■ **Work instructions**: Write out exactly the lines from the first line of the records below through the line that contains "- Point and", and stop there.

Start of The records

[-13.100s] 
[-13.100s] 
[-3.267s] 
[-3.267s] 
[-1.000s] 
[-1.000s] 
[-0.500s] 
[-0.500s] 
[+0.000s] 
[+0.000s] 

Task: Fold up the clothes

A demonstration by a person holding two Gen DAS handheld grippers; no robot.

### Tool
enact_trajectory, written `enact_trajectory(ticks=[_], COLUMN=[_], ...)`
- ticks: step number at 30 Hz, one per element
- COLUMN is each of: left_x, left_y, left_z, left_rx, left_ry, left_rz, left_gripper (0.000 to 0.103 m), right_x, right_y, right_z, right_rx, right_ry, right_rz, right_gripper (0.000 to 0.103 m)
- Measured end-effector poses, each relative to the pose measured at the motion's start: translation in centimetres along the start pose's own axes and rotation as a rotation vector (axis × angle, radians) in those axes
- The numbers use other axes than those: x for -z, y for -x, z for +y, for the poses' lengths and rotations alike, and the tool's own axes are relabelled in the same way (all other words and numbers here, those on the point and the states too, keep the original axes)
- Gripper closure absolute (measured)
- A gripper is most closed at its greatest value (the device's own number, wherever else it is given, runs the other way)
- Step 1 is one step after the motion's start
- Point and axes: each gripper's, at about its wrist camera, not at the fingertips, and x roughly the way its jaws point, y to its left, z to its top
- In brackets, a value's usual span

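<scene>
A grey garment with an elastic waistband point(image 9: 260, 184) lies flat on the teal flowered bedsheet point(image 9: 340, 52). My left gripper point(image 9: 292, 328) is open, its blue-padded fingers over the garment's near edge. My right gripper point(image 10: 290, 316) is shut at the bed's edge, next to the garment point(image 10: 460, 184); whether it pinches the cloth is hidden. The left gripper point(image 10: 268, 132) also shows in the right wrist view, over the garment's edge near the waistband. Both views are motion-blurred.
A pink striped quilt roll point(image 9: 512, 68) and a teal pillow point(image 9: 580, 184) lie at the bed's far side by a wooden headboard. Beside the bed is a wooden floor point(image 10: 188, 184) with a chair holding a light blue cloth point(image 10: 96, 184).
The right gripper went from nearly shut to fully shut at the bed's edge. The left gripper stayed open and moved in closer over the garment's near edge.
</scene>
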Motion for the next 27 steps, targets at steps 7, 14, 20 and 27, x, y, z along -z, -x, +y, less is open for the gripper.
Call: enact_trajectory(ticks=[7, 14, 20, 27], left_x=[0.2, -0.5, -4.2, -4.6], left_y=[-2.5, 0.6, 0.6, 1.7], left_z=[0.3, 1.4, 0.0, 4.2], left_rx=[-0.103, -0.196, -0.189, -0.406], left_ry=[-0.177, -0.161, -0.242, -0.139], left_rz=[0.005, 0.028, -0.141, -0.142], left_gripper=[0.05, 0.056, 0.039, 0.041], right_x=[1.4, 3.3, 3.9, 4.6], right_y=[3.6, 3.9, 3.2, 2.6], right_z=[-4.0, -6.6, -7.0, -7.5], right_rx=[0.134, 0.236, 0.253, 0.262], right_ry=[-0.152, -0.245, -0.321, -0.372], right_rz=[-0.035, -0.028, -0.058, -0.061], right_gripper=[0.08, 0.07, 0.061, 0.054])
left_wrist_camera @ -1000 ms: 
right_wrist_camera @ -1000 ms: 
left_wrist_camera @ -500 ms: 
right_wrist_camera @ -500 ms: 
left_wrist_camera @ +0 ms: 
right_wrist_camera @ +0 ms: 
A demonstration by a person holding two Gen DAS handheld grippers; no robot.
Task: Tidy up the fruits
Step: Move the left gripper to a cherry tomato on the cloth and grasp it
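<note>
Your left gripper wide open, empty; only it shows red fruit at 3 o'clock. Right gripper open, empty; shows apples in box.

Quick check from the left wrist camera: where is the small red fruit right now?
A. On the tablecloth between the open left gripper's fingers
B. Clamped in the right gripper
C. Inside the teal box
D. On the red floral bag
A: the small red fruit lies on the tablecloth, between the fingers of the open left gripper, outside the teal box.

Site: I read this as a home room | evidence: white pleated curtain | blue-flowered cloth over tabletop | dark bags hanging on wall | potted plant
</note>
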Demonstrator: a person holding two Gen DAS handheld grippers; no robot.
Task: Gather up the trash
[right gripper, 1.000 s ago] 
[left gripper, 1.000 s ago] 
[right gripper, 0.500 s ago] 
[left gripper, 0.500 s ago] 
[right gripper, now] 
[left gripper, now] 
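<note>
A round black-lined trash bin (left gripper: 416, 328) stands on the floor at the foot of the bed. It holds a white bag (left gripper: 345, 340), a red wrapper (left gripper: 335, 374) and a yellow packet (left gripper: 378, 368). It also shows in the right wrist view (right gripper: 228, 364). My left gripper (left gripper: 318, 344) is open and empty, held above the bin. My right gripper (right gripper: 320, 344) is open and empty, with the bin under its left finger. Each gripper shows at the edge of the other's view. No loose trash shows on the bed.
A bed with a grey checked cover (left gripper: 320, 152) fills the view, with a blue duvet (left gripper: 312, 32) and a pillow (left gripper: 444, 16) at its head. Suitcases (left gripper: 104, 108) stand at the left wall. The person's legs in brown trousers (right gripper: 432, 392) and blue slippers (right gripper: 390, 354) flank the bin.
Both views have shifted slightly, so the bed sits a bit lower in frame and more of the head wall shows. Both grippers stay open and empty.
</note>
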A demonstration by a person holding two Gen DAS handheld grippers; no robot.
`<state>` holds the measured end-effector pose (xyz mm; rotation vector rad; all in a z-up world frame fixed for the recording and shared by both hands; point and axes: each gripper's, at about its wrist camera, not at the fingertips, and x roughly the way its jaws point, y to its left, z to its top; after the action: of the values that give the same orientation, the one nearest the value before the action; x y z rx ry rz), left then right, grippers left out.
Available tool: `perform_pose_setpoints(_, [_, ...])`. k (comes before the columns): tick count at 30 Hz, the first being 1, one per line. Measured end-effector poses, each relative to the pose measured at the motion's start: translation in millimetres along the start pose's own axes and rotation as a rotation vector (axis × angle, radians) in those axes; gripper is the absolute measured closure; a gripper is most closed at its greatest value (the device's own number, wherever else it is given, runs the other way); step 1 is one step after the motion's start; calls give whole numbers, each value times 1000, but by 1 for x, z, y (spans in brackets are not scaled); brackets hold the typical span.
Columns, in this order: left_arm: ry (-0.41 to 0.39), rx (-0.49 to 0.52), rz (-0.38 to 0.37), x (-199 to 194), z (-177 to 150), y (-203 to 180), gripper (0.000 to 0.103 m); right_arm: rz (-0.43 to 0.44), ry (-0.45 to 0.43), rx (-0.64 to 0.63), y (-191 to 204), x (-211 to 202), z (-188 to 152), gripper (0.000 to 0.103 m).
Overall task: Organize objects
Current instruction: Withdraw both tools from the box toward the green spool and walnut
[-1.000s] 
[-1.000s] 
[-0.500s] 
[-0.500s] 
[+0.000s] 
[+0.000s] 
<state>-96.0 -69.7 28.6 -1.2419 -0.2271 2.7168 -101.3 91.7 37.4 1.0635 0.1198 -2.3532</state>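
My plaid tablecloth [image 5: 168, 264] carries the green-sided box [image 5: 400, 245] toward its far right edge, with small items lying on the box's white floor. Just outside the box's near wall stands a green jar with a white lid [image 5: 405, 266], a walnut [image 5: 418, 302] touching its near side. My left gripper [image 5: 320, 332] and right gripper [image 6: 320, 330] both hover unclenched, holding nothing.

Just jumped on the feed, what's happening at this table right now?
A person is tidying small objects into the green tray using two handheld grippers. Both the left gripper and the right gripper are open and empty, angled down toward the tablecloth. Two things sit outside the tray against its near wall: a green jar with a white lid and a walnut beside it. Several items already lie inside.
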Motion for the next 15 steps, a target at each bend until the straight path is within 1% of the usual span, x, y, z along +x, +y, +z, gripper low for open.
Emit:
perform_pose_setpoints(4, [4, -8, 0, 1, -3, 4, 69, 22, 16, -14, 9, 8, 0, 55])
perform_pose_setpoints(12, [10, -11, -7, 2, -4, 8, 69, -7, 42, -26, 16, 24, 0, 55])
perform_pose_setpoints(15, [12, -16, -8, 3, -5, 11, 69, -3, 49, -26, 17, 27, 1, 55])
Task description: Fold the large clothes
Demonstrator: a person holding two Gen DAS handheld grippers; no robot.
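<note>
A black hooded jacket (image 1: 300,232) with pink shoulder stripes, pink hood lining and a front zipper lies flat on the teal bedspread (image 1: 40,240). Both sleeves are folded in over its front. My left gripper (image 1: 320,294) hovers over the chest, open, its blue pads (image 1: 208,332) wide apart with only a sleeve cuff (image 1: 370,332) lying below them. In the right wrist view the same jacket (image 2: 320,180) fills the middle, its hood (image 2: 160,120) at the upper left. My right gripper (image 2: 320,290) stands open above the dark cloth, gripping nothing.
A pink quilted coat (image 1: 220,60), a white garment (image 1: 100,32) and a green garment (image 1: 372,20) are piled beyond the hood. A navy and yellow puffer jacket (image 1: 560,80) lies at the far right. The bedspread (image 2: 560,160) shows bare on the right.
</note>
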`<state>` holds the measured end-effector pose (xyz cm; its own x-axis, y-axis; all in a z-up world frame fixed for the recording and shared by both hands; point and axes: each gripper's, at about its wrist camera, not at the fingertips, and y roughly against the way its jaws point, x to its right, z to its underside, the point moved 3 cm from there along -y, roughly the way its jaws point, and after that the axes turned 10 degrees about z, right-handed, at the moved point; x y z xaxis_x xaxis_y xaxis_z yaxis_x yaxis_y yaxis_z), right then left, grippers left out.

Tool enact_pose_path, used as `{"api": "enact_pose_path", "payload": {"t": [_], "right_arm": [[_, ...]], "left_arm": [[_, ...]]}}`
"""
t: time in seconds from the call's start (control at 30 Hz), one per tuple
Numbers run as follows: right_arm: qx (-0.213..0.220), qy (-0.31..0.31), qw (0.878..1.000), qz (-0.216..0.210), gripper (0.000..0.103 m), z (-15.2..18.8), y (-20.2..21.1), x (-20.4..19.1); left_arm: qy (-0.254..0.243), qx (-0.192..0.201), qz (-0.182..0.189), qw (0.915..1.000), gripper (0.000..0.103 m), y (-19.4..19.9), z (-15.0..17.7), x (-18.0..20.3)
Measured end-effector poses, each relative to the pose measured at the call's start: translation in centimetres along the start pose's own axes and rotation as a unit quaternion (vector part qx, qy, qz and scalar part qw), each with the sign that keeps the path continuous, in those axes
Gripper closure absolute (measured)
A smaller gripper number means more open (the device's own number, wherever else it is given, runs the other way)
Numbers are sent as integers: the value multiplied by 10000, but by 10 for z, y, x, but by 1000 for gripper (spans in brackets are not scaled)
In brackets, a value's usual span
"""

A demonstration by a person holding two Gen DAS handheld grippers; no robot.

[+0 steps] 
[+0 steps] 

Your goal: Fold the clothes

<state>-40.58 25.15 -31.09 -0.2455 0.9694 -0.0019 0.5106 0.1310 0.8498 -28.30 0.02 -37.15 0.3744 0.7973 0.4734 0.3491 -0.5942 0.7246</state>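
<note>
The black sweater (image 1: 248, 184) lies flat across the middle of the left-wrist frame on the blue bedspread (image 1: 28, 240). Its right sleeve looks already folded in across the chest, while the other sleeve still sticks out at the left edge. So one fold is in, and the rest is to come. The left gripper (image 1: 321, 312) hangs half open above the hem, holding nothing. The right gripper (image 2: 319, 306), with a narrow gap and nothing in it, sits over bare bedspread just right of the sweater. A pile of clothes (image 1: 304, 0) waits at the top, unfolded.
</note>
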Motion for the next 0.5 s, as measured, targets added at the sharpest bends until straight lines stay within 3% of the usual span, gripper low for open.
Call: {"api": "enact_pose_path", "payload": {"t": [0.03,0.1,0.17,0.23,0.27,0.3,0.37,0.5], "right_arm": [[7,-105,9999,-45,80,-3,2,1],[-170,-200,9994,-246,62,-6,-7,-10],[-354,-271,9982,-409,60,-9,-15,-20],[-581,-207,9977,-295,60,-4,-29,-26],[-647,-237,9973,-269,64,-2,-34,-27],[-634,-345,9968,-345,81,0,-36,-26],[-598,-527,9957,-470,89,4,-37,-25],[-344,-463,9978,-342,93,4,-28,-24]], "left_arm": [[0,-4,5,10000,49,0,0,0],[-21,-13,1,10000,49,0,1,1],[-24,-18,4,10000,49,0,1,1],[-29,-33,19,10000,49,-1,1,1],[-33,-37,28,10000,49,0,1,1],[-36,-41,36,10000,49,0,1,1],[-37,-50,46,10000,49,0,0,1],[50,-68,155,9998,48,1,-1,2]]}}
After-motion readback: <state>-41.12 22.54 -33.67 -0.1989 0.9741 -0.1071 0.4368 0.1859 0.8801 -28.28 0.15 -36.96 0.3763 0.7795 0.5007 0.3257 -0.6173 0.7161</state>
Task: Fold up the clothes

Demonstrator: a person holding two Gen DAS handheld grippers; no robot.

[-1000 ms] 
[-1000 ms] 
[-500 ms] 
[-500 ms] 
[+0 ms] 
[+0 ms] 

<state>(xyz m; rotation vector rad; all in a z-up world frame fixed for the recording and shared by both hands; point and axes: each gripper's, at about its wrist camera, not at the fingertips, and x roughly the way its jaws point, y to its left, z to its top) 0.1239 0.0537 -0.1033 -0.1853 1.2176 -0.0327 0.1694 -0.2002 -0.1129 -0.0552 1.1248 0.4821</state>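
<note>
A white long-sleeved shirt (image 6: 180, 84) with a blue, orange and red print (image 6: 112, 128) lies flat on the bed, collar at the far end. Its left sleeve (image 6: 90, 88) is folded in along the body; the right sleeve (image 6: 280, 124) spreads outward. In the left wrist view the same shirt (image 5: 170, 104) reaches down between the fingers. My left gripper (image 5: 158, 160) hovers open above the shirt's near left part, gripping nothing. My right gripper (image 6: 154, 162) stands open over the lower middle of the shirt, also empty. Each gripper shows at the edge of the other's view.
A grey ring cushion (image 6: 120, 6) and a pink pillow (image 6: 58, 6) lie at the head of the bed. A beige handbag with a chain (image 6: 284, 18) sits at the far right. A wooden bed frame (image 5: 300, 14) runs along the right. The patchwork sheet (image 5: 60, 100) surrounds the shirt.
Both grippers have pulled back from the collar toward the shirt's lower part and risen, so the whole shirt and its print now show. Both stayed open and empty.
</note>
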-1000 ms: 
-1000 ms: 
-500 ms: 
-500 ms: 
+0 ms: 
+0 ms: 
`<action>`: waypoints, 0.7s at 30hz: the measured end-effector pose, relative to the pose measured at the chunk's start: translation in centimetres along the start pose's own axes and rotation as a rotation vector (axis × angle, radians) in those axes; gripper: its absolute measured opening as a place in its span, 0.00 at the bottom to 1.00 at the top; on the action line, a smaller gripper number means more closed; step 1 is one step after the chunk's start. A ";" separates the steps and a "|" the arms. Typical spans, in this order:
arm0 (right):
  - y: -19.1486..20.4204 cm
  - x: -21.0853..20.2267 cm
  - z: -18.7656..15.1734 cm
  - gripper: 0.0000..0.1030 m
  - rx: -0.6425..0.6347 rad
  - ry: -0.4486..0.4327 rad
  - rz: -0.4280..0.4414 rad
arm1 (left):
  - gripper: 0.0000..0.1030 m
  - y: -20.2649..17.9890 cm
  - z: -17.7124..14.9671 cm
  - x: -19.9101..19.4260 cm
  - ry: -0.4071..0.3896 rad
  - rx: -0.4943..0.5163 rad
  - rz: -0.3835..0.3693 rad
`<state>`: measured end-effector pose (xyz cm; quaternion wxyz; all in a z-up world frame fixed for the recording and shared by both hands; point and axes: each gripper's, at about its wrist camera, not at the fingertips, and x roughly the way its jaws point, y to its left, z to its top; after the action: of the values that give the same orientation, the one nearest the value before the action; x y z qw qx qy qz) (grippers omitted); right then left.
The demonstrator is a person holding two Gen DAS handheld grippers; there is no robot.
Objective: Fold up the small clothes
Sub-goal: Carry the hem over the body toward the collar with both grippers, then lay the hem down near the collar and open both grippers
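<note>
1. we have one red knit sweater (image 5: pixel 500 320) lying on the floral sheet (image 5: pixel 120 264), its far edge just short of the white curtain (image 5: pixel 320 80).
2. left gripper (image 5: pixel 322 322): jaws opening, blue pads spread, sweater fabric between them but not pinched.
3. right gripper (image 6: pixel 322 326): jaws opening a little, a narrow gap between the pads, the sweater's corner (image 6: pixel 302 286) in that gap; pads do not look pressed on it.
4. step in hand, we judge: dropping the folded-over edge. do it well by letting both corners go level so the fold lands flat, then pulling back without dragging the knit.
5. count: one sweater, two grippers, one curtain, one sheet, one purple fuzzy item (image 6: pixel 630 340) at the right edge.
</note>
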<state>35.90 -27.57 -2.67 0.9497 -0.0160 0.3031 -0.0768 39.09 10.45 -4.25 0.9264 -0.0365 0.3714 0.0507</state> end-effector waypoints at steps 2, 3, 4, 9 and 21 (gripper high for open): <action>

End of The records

■ **Output**:
[-13.100s] 
[-13.100s] 
[-3.267s] 
[-3.267s] 
[-1.000s] 
[-1.000s] 
[-0.500s] 
[-0.500s] 
[+0.000s] 
[+0.000s] 

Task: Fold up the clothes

A demonstration by a person holding two Gen DAS handheld grippers; no robot.

### Tool
enact_trajectory, written `enact_trajectory(ticks=[_], COLUMN=[_], ...)`
- ticks: step number at 30 Hz, one per element
- COLUMN is each of: left_x, left_y, left_z, left_rx, left_ry, left_rz, left_gripper (0.000 to 0.103 m), right_x, right_y, right_z, right_rx, right_ry, right_rz, right_gripper (0.000 to 0.103 m)
- Measured end-effector poses, each relative to the pose measured at the motion's start: translation in centimetres along the start pose's own axes and rotation as a rotation vector (axis × angle, radians) in those axes
- The numbers use other axes than those: x for -z, y for -x, z for +y, for the poses' lengths and rotations alike, and the tool's own axes are relabelled in the same way (all other words and numbers here, those on the point and the states too, keep the original axes)
- Gripper closure absolute (measured)
- A gripper is most closed at its greatest value (the device's own number, wherever else it is given, runs the other way)
- Step 1 is one step after the motion's start
- Point and axes: each gripper's, at about its wrist camera, not at the fingertips, and x roughly the way its jaws point, y to its left, z to its top

The answer contains nothing more.